Task: For the entries below, print exactly the lines between the line holding "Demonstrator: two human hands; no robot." and the line holding "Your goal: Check", inclusive, and nothing else.

--------

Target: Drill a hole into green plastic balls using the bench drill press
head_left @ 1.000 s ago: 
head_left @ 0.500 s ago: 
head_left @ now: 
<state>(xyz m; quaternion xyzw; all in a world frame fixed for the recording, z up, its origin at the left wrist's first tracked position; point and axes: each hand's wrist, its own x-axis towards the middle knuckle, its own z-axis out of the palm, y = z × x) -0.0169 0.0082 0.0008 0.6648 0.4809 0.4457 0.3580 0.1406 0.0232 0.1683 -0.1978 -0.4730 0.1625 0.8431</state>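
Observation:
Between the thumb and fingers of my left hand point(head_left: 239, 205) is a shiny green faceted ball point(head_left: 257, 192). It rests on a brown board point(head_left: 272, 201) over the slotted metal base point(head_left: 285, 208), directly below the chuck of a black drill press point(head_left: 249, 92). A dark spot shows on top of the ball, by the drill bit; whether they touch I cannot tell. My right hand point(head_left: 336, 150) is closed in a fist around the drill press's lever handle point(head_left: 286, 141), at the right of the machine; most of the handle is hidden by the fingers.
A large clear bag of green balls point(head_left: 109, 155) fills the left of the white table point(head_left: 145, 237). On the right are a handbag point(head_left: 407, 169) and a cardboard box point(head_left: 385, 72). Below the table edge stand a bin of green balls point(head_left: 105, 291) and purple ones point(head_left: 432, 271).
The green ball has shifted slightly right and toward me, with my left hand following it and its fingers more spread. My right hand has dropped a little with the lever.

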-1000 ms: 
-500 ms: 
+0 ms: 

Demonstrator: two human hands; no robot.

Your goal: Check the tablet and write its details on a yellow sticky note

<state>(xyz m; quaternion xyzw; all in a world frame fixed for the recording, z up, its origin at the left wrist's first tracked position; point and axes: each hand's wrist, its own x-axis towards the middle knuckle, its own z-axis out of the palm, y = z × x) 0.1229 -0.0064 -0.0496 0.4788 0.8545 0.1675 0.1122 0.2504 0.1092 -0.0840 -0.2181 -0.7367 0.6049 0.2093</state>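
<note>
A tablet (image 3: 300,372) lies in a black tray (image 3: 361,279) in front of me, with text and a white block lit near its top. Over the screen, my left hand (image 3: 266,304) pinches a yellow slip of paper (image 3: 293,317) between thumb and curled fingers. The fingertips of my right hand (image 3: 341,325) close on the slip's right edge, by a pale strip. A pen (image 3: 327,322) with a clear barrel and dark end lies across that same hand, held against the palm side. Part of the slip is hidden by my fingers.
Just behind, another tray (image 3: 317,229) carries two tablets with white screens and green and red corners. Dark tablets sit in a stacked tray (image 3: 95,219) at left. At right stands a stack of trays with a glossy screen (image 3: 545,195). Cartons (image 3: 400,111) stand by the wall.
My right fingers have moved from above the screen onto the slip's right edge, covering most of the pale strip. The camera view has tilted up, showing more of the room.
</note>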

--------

Answer box:
Demonstrator: two human hands; no robot.

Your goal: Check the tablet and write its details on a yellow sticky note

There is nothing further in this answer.